• What you have to do
Copy each line below as it stands, but skip any picture it contains.

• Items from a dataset
──────
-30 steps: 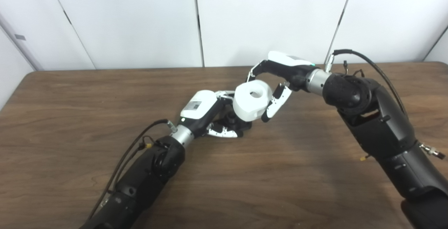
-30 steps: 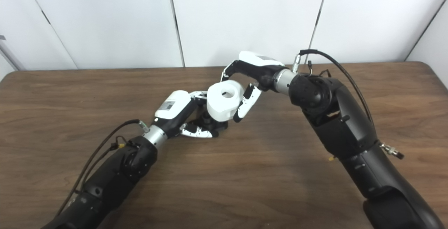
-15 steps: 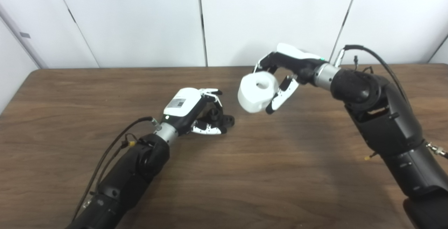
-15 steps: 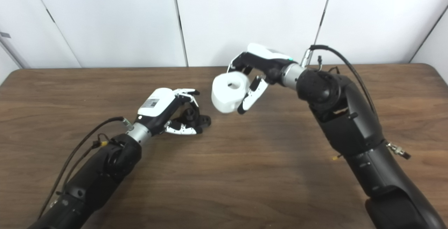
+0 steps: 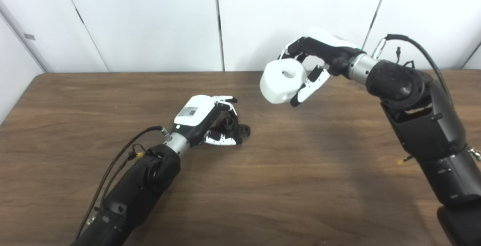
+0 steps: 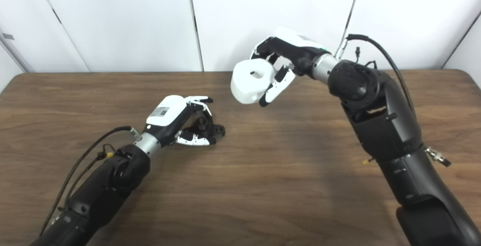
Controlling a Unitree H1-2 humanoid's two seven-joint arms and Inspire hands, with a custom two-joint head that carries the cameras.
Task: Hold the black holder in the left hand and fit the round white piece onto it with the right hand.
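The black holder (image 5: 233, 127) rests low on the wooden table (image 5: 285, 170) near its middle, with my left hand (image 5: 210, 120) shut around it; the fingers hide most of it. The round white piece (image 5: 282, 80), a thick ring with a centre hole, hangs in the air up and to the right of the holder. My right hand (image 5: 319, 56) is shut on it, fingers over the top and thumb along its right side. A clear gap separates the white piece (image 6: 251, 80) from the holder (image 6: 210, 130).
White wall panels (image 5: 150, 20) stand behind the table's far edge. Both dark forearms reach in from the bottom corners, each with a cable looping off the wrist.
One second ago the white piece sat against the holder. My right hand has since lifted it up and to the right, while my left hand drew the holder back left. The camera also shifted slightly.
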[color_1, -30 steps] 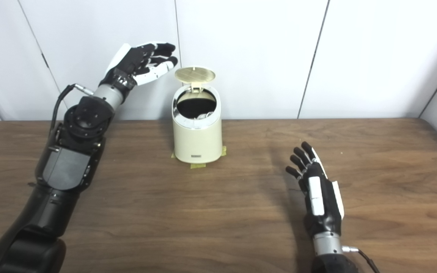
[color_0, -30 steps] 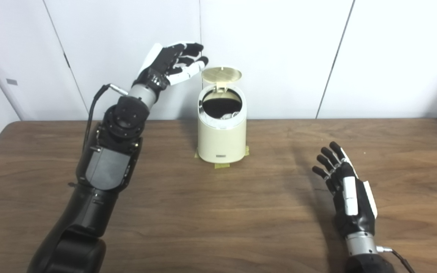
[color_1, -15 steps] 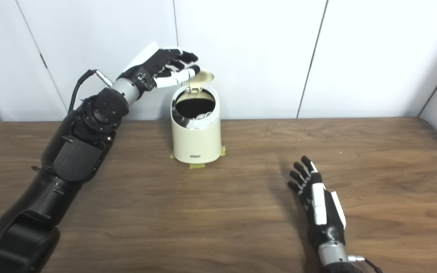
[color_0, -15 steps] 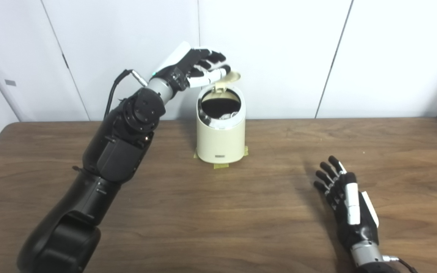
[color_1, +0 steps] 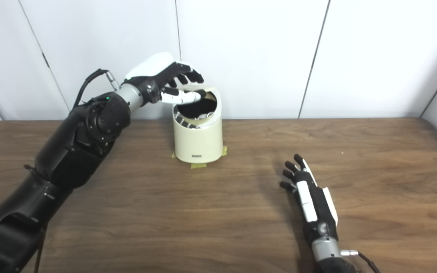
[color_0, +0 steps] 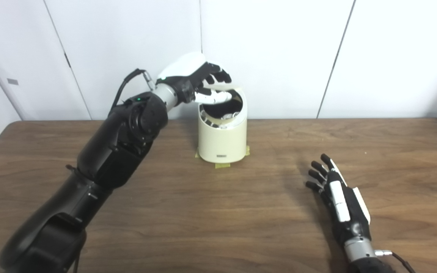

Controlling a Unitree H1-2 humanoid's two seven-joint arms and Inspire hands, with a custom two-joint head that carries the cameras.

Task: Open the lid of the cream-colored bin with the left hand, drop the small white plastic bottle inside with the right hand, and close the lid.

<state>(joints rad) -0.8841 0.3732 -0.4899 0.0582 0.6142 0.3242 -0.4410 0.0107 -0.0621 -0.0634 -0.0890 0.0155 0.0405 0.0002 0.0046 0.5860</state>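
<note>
The left hand (color_0: 195,81), fingers spread and holding nothing, presses the lid (color_0: 229,90) down over the cream bin (color_0: 222,138) at the table's far side; something white, probably the bottle (color_0: 229,115), lies inside. The right hand (color_0: 341,204) rests open, empty, near right. Only closing remains.

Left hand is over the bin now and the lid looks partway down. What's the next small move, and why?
Probably press the left hand a little further down to seat the lid. The cream bin shows its dark opening, so it isn't shut. Something white lies inside, and the right hand rests open and empty on the table.
</note>
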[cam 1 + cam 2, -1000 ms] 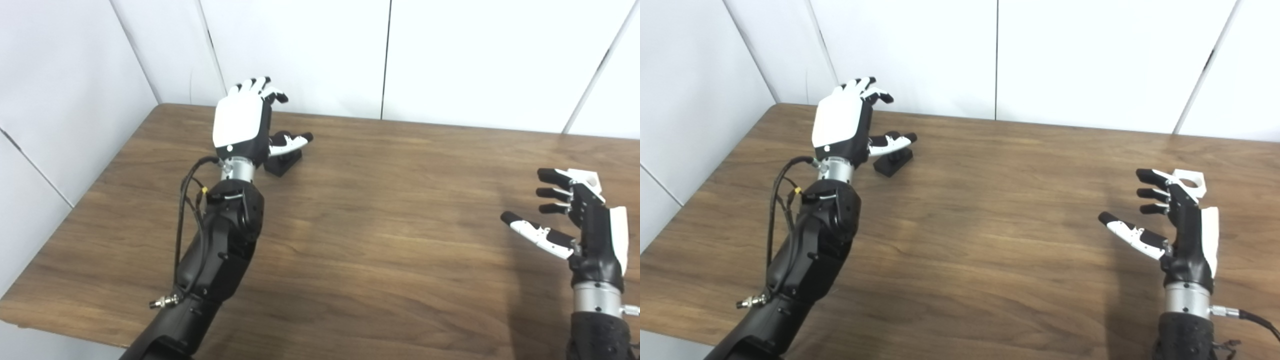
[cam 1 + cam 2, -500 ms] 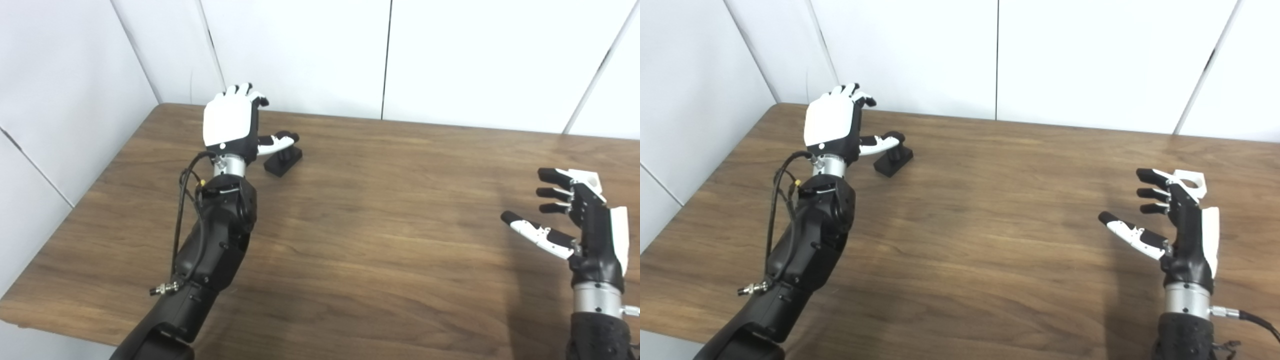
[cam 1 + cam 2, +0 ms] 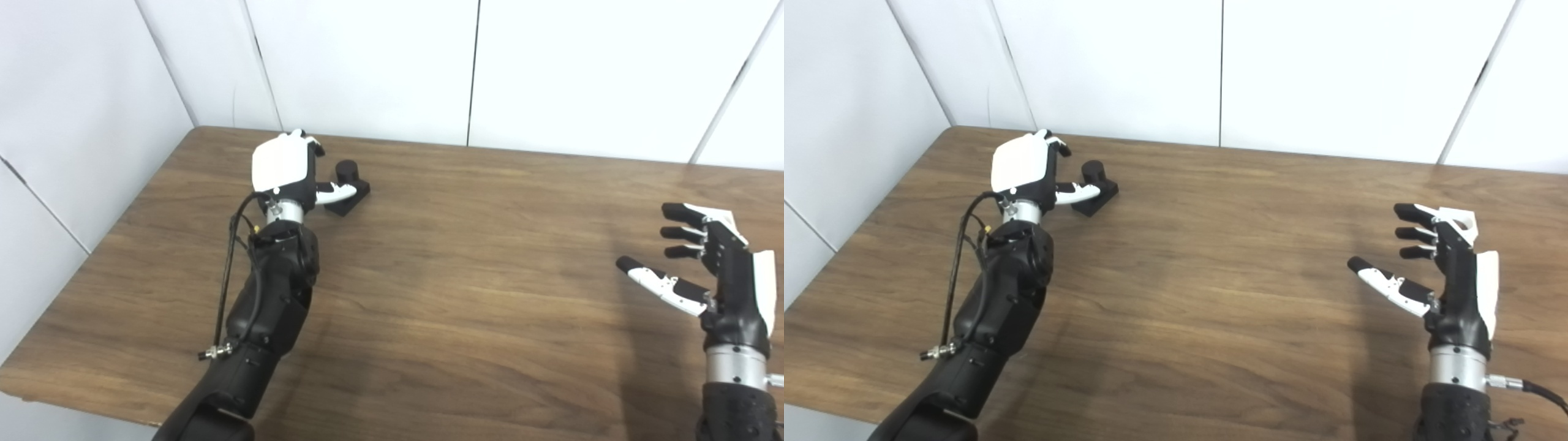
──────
• Answer to this task
-30 steps: 
-30 steps: 
-15 steps: 
-15 steps: 
+0 steps: 
+0 steps: 
Controlling a Unitree H1-2 humanoid's two seven-joint arms and Inspire hands, with a custom two-joint head that carries the cameras.
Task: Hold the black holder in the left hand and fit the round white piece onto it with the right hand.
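The black holder (image 5: 233, 127) rests low on the wooden table (image 5: 285, 170) near its middle, with my left hand (image 5: 210, 120) shut around it; the fingers hide most of it. The round white piece (image 5: 282, 80), a thick ring with a centre hole, hangs in the air up and to the right of the holder. My right hand (image 5: 319, 56) is shut on it, fingers over the top and thumb along its right side. A clear gap separates the white piece (image 6: 251, 80) from the holder (image 6: 210, 130).
White wall panels (image 5: 150, 20) stand behind the table's far edge. Both dark forearms reach in from the bottom corners, each with a cable looping off the wrist.
One second ago the white piece sat against the holder. My right hand has since lifted it up and to the right, while my left hand drew the holder back left. The camera also shifted slightly.
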[color_1, -30 steps] 
[color_0, -30 steps] 
[color_1, -15 steps] 
[color_0, -15 steps] 
[color_1, +0 steps] 
[color_0, +0 steps] 

Controlling a Unitree H1-2 humanoid's two seven-joint arms and Inspire hands, with a custom two-joint head that carries the cameras.

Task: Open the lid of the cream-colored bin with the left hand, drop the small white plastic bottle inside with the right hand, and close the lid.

<state>(joints rad) -0.8841 0.3732 -0.4899 0.0582 0.6142 0.3242 -0.4410 0.0107 -0.0621 -0.0634 -0.0890 0.0155 0.0405 0.0002 0.0046 0.5860</state>
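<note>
The left hand (color_0: 195,81), fingers spread and holding nothing, presses the lid (color_0: 229,90) down over the cream bin (color_0: 222,138) at the table's far side; something white, probably the bottle (color_0: 229,115), lies inside. The right hand (color_0: 341,204) rests open, empty, near right. Only closing remains.

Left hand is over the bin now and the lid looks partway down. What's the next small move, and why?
Probably press the left hand a little further down to seat the lid. The cream bin shows its dark opening, so it isn't shut. Something white lies inside, and the right hand rests open and empty on the table.
</note>
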[cam 1 + cam 2, -1000 ms] 
[cam 1 + cam 2, -500 ms] 
[cam 1 + cam 2, +0 ms] 

No further output remains.